■ Prompt:
Quote the listing below in its entirety, omitting every image.

■ Data section:
####################
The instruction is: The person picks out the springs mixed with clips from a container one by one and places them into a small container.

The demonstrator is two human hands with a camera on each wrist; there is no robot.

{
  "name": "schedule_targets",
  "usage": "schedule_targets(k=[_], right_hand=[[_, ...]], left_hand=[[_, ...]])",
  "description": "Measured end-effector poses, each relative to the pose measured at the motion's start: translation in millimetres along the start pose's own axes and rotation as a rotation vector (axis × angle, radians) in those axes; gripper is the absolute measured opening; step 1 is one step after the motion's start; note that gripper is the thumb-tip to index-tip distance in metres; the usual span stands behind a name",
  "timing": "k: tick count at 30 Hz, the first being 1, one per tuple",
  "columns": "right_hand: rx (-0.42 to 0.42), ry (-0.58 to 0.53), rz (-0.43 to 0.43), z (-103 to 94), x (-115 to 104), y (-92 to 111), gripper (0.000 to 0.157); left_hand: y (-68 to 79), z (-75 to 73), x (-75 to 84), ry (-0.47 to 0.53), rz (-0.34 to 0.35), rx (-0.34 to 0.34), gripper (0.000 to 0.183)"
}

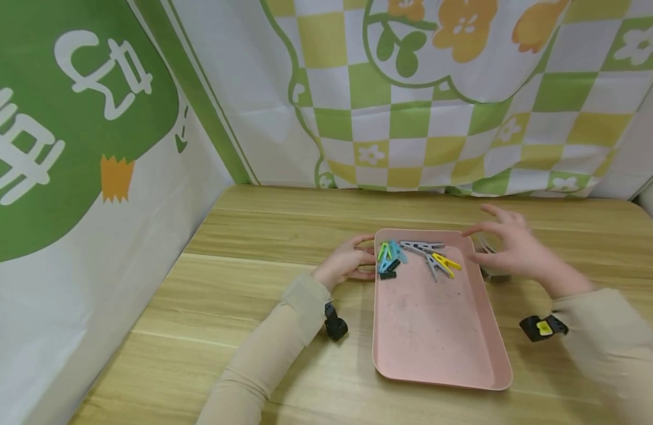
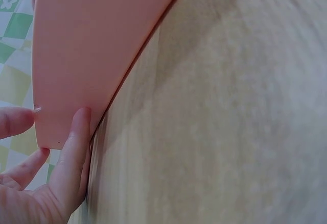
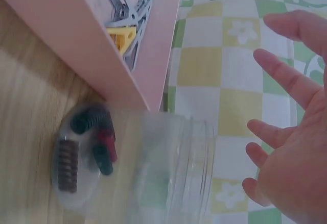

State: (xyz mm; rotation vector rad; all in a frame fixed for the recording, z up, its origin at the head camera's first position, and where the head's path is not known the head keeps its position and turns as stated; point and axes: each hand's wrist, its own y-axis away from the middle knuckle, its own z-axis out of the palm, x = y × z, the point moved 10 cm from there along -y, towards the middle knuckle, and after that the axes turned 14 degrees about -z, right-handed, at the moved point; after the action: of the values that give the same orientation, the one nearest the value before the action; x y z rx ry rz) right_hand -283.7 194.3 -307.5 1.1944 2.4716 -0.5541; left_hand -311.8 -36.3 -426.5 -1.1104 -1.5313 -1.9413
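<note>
A pink tray (image 1: 437, 330) lies on the table with clothespins at its far end. Grey clothespins (image 1: 435, 268) and a yellow clothespin (image 1: 447, 263) lie right of blue and green ones (image 1: 388, 255). Dark ribbed pieces (image 1: 388, 275) sit beside the blue ones. My left hand (image 1: 350, 261) touches the tray's left wall from outside, fingers mostly straight. Spread fingers mark my right hand (image 1: 514, 245), held over the tray's far right corner with nothing in it. Below it stands a clear jar (image 3: 176, 168) with dark ribbed pieces and a red one at its bottom; the hand partly hides it in the head view.
The wooden table (image 1: 252, 265) runs back to a green and yellow checked cloth (image 1: 411, 136). A white and green printed sheet (image 1: 145, 248) hangs along the left side. Black camera mounts (image 1: 334, 323) are strapped to both wrists.
</note>
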Motion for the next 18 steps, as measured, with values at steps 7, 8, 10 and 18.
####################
■ Task output:
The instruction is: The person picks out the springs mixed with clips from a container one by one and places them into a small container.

The demonstrator is two human hands with a camera on each wrist; there is no robot.

{
  "name": "schedule_targets",
  "usage": "schedule_targets(k=[_], right_hand=[[_, ...]], left_hand=[[_, ...]])",
  "description": "Measured end-effector poses, each relative to the pose measured at the motion's start: translation in millimetres along the start pose's own axes and rotation as a rotation vector (axis × angle, radians) in those axes; gripper is the absolute measured opening; step 1 is one step after the motion's start; note that gripper is the thumb-tip to index-tip distance in metres; the usual span stands behind a name",
  "timing": "k: tick count at 30 Hz, the first being 1, one per tuple",
  "columns": "right_hand: rx (-0.42 to 0.42), ry (-0.58 to 0.53), rz (-0.43 to 0.43), z (-103 to 94), x (-115 to 104), y (-92 to 111), gripper (0.000 to 0.157); left_hand: y (-68 to 79), z (-75 to 73), x (-75 to 84), ry (-0.47 to 0.53), rz (-0.34 to 0.35), rx (-0.34 to 0.34), gripper (0.000 to 0.183)"
}


State: (xyz mm; rotation vector rad; all in a frame fixed for the recording, z up, its origin at the head camera's first position, and where the head's path is not known the head keeps its position and turns as stated; point and axes: each hand's wrist, its own y-axis away from the middle knuckle, its own z-axis out of the palm, x = y × z, the point moved 10 cm from there along -y, towards the middle knuckle, and after that the axes turned 14 degrees about -z, right-handed, at the moved point; after the action: of the values that give the same orientation, the one nearest the value before the action; x y z rx ry rz) right_hand -283.7 194.3 -307.5 1.1944 2.4716 -0.5541; left_hand -311.8 -36.3 -426.5 -1.1104 -1.5313 -1.9413
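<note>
A pink tray (image 1: 437, 330) lies on the table with clothespins at its far end. Grey clothespins (image 1: 435, 268) and a yellow clothespin (image 1: 447, 263) lie right of blue and green ones (image 1: 388, 255). Dark ribbed pieces (image 1: 388, 275) sit beside the blue ones. My left hand (image 1: 350, 261) touches the tray's left wall from outside, fingers mostly straight. Spread fingers mark my right hand (image 1: 514, 245), held over the tray's far right corner with nothing in it. Below it stands a clear jar (image 3: 176, 168) with dark ribbed pieces and a red one at its bottom; the hand partly hides it in the head view.
The wooden table (image 1: 252, 265) runs back to a green and yellow checked cloth (image 1: 411, 136). A white and green printed sheet (image 1: 145, 248) hangs along the left side. Black camera mounts (image 1: 334, 323) are strapped to both wrists.
</note>
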Motion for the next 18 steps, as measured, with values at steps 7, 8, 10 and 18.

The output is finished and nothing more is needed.